[Exercise description]
At the line with "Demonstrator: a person", start transcribing; stop after the last line of the data below. Keep it exact and leave pictures out.
= Beginning of Section =
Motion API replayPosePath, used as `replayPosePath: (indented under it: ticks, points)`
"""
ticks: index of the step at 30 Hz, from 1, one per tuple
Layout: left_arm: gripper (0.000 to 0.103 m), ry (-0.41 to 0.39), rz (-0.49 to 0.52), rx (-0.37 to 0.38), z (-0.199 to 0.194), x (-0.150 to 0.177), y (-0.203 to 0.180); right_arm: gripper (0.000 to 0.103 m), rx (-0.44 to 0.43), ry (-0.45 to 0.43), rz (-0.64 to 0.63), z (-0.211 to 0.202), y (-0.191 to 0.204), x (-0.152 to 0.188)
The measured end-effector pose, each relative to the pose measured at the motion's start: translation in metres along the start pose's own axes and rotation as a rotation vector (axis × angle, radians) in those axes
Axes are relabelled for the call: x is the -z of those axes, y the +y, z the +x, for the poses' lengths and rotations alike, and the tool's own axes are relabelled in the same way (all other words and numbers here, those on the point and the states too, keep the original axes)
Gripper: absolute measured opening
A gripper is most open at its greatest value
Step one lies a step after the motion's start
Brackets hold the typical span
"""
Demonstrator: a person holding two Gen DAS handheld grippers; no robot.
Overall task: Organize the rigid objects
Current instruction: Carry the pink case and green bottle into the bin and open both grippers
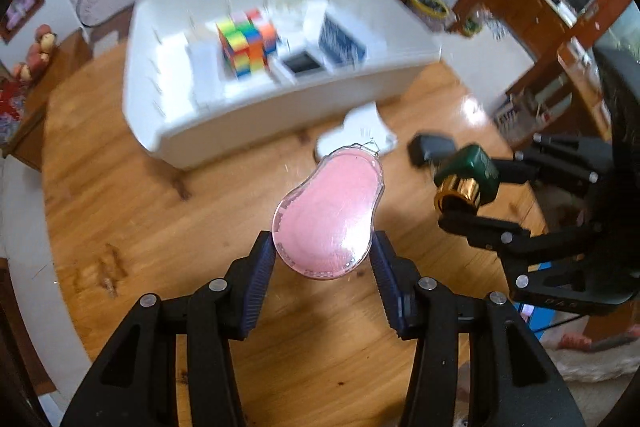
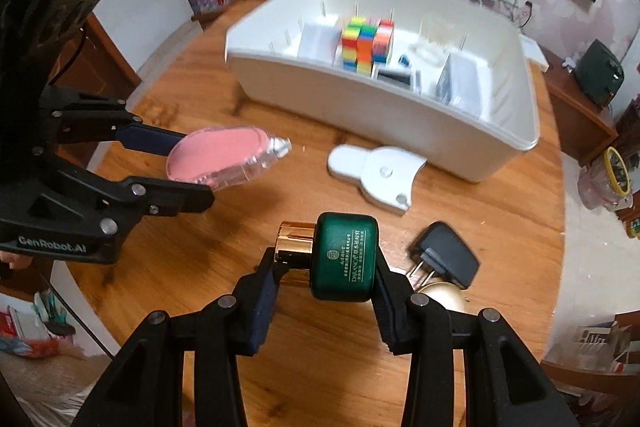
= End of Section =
[Result of the task]
Demonstrator: a person holding two Gen DAS handheld grippers; no robot.
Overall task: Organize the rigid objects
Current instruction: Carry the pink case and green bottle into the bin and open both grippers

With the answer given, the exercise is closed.